Article Text
Abstract
Background Stroke is a major cause of adult disability and death worldwide. The subsequent development of neuroinflammation after reperfusion dramatically increases the risks associated with stroke. Microglia are key immune cells that respond to microenvironmental changes during ischemic stroke. The M1 subtype of microglia is a proinflammatory phenotype that promotes neuroinflammation-induced secondary brain damage. However, the mechanism of stroke-induced microglial M1 polarization and the interaction between microglia and neurons within the stroke area remain unclear.
Methods Using a murine middle cerebral artery occlusion (MCAO) model and chemogenetics, we studied whether neuronal activity modulates microglia polarization and whether targeting this neuron-immune axis prevents neuroinflammation after stroke.

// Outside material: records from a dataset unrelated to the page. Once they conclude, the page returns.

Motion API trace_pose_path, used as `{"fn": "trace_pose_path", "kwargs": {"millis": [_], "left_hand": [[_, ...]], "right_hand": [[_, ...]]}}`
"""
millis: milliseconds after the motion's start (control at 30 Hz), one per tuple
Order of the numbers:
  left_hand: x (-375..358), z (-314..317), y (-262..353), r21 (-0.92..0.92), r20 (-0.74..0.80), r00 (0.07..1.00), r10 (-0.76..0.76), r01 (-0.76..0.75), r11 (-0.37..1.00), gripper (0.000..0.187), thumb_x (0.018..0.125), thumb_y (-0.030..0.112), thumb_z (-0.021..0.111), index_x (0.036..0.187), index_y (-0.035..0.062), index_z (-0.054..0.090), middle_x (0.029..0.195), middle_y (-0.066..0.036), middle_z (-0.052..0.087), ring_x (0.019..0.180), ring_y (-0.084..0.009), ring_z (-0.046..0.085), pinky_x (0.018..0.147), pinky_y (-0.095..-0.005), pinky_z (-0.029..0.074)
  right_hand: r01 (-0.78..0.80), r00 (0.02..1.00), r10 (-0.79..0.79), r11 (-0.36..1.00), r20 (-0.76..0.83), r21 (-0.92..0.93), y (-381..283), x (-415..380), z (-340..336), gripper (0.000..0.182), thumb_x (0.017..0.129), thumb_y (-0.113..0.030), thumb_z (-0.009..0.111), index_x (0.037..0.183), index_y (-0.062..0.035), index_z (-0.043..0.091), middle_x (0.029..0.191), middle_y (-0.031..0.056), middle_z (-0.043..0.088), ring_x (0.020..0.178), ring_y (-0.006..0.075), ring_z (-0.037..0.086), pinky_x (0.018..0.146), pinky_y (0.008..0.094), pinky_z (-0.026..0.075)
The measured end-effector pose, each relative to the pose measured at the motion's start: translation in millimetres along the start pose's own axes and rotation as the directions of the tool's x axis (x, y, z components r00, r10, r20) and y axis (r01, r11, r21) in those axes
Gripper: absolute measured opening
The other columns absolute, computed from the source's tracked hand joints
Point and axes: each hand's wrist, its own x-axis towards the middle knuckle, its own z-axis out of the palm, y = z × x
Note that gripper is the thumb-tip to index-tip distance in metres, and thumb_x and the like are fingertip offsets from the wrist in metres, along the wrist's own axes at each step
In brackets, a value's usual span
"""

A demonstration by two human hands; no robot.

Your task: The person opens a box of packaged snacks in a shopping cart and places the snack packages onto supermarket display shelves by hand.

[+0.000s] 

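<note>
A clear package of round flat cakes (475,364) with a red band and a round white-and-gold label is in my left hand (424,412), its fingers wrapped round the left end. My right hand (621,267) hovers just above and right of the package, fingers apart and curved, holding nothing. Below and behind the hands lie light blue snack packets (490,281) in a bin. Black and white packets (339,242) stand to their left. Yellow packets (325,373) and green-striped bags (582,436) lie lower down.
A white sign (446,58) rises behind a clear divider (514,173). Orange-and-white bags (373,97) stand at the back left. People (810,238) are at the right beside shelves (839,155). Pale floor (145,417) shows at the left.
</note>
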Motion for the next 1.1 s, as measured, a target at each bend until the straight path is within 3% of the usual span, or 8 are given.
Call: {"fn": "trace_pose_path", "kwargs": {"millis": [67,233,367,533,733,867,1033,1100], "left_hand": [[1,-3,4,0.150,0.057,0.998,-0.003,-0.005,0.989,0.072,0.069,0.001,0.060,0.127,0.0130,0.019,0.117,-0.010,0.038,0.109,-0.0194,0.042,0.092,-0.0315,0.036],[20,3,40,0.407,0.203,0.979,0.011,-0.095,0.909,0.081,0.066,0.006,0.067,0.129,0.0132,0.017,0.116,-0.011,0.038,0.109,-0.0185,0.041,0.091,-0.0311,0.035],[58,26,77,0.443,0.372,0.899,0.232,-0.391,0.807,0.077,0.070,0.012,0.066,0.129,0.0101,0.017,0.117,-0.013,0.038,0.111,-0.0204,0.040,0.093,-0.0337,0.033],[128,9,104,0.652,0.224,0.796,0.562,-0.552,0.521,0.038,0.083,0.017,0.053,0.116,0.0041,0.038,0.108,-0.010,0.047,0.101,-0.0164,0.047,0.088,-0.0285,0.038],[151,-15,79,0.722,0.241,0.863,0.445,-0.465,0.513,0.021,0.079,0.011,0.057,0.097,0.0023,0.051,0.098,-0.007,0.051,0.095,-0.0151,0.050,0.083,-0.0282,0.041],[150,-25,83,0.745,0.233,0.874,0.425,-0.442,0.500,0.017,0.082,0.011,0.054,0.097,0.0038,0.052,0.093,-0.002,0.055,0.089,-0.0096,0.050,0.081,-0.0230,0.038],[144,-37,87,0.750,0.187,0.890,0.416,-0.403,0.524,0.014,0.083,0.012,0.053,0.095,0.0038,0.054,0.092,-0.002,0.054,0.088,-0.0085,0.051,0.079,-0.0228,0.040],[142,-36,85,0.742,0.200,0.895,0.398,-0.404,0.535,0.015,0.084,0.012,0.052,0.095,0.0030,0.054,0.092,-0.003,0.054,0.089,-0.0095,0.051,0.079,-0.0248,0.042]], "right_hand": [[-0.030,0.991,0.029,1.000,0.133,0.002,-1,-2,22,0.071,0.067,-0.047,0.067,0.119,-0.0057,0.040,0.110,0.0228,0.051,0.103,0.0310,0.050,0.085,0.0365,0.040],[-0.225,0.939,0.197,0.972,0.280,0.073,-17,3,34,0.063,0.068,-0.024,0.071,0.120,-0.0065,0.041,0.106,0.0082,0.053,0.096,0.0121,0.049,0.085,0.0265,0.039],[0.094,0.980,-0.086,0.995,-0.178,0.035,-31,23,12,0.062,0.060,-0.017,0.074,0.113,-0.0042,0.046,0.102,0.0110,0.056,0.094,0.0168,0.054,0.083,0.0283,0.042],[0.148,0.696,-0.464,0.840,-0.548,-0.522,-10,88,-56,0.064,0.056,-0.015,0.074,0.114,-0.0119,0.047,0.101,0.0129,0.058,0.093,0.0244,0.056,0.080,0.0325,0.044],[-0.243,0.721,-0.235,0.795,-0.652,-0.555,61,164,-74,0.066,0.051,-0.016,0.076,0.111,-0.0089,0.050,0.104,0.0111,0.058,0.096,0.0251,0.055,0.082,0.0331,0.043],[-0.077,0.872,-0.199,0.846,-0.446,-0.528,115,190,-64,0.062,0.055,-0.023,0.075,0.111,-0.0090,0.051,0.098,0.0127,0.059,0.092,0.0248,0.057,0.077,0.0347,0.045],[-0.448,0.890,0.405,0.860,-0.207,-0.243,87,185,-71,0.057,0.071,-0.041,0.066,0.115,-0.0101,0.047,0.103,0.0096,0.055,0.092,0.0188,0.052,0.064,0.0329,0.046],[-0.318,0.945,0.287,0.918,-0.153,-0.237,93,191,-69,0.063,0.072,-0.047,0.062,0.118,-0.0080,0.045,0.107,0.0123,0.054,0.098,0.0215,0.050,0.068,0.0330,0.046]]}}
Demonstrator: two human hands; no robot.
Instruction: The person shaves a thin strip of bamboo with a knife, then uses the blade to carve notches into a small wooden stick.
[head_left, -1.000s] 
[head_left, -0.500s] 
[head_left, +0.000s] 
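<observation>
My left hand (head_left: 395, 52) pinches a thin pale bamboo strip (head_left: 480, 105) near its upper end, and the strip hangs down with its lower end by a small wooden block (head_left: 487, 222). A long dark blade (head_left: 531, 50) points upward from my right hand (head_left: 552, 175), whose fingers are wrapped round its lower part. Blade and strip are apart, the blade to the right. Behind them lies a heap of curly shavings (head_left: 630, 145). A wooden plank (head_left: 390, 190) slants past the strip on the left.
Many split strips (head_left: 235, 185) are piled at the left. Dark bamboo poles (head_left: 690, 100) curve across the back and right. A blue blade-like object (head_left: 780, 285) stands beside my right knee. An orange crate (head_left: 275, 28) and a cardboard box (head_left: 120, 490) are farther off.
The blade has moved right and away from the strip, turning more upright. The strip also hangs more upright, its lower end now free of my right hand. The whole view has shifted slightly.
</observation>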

Results Our findings demonstrate that ischemic/hypoxic stimulation sensitizes neurons to glutamate and causes abnormal neuronal activation. This neuronal excitotoxicity drives microglial proinflammatory M1 polarization through neuron-derived exosome secretion via NF-kB activation. Inhibiting the ischemia-induced neuronal activity reversed this microglial M1 polarization and decreased levels of pro-inflammatory cytokines in the mouse brain. We are currently testing whether medications that inhibit neuronal excitotoxicity and the microglia’s pro-inflammatory polarization reverse this secondary brain injury.
Conclusion Together, these findings indicate that ischemic/hypoxic-induced neuronal excitotoxicity promotes neuroinflammation in the setting of reperfusion after ischemic stroke. Inhibiting abnormal neuronal activation triggered by ischemia may prevent microglia-induced neuroinflammation that could protect the brain from secondary brain damage.
Disclosures X. Guo: None. D. Xin: None. W. Qiu: None. G. Li: None. Z. Wang: None.